First things first: “small group of overmatched and improbably hot people battle a series of fairy-tale monsters in a modern small-town setting” is officially a TV genre now, just like the sitcom and the police procedural. The codifying text here is Buffy, obviously (with the X-Filesas an important precursor), but when Buffy came out is was charming in part because it didn’t fit into any model of what TV was supposed to be like. And even Angel and Charmed, which were blatant attempts to recapture Buffy’s magic, always felt more like commentaries on the horror genre than like genre texts in their own right.
But with Supernatural, and then Grimm, and now Sleepy Hollow, I feel like that’s changed. It’s the diffrence between Leprechaun and Leprechaun in Space, if that makes any sense? Sleepy Hollow is so transparently the kind of show that it is… big shadowy monster in the foreground, little monster of the week based on random and freely-adapted folklore, secret clubhouse where the heroes hang out and consult old manuscripts… you know the drill. It even has a hero with vaguely defined superpowers: Crane starts as a fish out of water who doesn’t know how he got to the modern era, and knows as little about magic as his modern partner.
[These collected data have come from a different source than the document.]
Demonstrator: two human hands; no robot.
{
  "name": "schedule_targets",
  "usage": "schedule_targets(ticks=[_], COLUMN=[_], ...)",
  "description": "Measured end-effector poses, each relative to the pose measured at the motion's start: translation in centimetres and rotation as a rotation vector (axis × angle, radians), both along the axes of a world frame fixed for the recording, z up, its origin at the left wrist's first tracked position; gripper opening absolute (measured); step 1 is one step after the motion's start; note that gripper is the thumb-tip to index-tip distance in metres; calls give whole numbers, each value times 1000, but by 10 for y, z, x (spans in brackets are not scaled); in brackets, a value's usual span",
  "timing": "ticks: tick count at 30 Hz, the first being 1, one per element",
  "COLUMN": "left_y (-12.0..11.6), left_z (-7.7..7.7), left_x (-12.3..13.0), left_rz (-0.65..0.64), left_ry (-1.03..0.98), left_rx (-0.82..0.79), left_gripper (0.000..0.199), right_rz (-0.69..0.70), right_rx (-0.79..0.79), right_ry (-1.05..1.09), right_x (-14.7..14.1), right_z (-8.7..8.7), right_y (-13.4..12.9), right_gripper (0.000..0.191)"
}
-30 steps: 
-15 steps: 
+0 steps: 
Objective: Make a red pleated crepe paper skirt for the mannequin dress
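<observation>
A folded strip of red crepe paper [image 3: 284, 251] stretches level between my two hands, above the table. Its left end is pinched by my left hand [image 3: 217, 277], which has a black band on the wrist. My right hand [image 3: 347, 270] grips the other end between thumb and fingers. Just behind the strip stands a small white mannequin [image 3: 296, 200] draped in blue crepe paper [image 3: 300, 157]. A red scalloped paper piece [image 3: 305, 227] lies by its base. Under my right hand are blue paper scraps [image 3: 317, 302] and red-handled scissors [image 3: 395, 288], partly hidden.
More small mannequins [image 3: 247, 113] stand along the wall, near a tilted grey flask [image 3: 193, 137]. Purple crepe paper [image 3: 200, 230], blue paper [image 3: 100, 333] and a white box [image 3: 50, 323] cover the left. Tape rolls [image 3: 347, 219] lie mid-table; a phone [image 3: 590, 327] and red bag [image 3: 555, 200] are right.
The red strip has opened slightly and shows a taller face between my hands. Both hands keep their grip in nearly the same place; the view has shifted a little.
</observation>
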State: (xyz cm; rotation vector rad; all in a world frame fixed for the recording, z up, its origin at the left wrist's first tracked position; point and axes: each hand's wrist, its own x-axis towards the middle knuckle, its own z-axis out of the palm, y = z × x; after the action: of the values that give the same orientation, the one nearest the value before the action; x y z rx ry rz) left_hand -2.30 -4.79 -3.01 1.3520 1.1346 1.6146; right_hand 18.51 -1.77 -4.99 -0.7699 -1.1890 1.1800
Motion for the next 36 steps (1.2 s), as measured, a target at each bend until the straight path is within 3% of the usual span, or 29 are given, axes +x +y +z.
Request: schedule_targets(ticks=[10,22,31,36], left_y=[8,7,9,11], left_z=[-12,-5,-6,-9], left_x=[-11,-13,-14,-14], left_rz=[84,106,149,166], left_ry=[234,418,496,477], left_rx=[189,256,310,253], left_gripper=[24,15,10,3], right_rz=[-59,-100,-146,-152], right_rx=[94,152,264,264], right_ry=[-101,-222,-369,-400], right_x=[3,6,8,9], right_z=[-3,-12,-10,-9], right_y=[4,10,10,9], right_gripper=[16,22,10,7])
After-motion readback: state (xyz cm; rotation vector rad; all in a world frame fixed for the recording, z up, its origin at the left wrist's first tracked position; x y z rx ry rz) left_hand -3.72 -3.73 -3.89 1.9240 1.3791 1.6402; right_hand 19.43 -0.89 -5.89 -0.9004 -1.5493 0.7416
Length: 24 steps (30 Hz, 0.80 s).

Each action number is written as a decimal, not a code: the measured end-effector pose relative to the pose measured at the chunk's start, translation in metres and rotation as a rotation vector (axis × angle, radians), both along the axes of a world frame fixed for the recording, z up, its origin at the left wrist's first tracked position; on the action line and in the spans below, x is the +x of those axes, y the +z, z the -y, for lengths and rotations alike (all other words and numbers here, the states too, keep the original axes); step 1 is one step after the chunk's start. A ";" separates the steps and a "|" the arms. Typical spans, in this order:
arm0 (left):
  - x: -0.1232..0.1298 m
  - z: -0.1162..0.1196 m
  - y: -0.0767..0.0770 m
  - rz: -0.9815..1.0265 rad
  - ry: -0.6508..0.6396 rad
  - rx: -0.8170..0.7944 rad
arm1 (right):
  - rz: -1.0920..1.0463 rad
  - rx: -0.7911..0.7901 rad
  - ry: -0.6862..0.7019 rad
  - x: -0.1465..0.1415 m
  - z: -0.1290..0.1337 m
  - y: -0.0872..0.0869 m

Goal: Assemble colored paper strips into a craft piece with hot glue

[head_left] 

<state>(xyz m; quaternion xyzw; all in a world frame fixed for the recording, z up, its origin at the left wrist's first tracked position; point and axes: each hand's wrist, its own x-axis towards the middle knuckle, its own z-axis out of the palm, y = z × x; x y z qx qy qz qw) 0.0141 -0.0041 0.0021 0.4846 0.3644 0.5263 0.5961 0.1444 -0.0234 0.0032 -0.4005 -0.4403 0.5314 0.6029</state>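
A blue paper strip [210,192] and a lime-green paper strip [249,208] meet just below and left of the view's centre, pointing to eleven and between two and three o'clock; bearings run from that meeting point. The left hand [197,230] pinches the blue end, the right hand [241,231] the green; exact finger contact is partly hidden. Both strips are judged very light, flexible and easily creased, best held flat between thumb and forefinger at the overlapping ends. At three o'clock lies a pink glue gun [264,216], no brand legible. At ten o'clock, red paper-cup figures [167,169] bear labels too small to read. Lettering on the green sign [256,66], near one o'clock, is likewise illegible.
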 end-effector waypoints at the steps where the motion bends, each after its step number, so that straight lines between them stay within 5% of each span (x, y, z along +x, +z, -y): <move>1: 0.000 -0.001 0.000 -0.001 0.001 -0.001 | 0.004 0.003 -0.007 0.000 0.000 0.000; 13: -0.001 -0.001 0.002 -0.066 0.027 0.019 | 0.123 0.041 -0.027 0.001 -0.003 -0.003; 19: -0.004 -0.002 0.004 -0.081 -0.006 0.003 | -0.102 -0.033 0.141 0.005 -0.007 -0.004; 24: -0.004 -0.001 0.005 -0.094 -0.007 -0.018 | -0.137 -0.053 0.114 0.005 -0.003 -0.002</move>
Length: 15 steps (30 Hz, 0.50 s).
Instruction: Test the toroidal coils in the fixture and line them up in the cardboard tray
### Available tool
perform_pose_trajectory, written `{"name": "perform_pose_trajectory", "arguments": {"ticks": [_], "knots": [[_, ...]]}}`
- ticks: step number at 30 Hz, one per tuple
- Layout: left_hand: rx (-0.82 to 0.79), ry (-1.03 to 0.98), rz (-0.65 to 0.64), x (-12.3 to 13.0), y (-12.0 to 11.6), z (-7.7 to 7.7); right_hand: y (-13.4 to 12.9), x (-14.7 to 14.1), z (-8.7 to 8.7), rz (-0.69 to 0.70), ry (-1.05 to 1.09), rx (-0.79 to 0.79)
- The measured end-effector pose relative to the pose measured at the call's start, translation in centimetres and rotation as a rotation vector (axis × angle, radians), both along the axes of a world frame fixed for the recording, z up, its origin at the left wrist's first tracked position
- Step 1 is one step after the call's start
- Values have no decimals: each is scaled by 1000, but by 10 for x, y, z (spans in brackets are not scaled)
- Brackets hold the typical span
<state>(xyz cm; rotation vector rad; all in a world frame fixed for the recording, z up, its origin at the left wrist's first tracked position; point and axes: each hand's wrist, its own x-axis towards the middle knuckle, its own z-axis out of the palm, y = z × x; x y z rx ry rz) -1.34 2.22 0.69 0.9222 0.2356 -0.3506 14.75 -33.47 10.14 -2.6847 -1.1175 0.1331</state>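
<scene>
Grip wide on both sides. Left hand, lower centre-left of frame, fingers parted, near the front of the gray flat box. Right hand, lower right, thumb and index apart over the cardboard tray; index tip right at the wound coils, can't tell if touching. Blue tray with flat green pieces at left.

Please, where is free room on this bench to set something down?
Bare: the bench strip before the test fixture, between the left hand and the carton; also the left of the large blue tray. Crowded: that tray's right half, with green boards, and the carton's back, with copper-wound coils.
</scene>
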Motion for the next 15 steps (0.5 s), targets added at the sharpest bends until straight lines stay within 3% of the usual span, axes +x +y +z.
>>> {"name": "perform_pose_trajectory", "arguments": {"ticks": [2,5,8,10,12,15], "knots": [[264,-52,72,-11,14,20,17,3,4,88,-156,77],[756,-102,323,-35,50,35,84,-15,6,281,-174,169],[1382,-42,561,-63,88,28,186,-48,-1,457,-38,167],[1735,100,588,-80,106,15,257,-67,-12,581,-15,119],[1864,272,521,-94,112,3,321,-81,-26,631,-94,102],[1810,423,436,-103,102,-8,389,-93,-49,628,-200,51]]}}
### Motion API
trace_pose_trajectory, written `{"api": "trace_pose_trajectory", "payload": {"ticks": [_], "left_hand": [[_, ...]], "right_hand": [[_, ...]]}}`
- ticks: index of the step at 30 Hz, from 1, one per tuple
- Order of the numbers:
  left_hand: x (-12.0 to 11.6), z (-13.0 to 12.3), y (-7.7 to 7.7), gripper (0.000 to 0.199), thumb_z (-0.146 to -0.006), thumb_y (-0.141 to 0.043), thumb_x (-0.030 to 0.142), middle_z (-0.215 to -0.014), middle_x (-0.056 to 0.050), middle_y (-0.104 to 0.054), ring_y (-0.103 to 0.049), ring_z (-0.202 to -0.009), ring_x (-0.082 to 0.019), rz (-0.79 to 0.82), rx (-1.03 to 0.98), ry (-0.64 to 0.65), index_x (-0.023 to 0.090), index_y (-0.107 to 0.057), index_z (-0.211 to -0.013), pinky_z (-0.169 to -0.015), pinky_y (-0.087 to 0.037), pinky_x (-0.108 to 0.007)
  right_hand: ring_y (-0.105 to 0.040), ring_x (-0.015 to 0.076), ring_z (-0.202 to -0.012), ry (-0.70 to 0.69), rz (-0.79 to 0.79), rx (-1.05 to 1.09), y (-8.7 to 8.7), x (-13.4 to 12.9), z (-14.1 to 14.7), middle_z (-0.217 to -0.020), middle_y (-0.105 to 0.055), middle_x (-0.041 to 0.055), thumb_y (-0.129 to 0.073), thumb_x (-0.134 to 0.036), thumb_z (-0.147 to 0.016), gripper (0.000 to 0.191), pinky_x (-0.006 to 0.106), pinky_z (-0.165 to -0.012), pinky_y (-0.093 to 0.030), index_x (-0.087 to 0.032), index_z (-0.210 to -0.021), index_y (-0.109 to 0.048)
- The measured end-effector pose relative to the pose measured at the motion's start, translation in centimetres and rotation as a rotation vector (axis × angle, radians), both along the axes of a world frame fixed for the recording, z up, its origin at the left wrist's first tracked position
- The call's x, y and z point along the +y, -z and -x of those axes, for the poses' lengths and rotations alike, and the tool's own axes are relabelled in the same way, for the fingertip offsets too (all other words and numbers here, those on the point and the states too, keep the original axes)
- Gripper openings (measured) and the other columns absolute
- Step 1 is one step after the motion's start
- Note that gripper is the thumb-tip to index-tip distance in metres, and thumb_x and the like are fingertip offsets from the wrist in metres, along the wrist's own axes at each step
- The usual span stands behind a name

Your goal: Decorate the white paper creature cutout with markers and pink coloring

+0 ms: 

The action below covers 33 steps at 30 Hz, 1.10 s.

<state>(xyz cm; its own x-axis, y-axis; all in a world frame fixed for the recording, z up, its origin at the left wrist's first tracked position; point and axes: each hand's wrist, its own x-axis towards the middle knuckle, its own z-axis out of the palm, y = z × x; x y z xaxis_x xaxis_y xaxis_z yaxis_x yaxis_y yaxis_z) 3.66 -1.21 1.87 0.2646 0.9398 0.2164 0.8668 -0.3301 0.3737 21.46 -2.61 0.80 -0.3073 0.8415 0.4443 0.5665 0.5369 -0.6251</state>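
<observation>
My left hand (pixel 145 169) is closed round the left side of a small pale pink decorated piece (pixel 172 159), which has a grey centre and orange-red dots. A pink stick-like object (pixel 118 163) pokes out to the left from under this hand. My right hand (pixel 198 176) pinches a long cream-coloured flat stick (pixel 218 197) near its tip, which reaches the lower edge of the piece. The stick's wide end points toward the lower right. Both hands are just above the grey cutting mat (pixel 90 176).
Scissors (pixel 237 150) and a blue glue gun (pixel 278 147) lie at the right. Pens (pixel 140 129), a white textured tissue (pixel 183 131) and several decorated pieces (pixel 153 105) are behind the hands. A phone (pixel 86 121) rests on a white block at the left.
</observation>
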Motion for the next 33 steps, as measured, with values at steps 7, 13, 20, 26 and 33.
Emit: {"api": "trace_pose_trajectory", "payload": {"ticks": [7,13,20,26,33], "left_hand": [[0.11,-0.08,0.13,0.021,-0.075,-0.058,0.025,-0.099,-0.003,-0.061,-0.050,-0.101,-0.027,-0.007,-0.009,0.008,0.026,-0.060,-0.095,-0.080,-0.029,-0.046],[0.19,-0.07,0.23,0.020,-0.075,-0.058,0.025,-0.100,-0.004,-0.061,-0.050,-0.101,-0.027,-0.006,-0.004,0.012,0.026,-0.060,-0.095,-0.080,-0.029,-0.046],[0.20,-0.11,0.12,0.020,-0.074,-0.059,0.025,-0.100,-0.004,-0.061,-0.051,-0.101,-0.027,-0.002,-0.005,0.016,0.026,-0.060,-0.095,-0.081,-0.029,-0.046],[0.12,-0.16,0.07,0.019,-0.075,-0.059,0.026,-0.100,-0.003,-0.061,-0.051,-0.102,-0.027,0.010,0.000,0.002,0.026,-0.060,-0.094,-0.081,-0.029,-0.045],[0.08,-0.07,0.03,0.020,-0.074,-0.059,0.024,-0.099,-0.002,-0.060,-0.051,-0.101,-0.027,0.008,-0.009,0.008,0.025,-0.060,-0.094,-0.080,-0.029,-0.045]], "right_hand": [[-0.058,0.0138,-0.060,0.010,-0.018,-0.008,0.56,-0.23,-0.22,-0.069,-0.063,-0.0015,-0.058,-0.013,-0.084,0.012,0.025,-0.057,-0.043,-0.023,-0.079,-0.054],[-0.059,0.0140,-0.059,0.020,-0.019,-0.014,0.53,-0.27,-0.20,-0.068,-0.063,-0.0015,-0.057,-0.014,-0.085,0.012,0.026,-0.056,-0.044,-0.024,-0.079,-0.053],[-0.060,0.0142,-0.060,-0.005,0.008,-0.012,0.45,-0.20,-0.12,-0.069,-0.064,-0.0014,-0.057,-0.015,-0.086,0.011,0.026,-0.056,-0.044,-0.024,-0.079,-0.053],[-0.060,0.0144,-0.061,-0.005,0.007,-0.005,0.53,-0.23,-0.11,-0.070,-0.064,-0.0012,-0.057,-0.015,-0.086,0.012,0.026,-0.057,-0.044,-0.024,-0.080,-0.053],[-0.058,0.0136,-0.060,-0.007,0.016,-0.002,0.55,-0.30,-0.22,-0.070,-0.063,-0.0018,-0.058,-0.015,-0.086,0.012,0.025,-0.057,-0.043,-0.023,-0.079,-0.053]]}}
But four episodes in, he’s already had a chance to show off his extensive occult knowledge, his eidetic memory, and his knowledge of Middle English. (Protip for the show’s writers: Roanoke Colony was founded in 1585, two hundred years after Chaucer wrote the Canterbury Tales, and seven years before Shakespeare wrote Richard III. But whatever.) He’ll probably reveal that he knows ye olde kunge-fue in due course. As demonslayer procedurals go, this is entirely formulaic… and although there’s a nod to the French and Indian war, and a nod to the Boston Tea Party, and a nod to the lost colony of Roanoke, this wafer-thin colonial gloss never matters very much. It never distracts you from the underlying operations of the genre. (And really, that’s how you know that it is a genre to begin with.)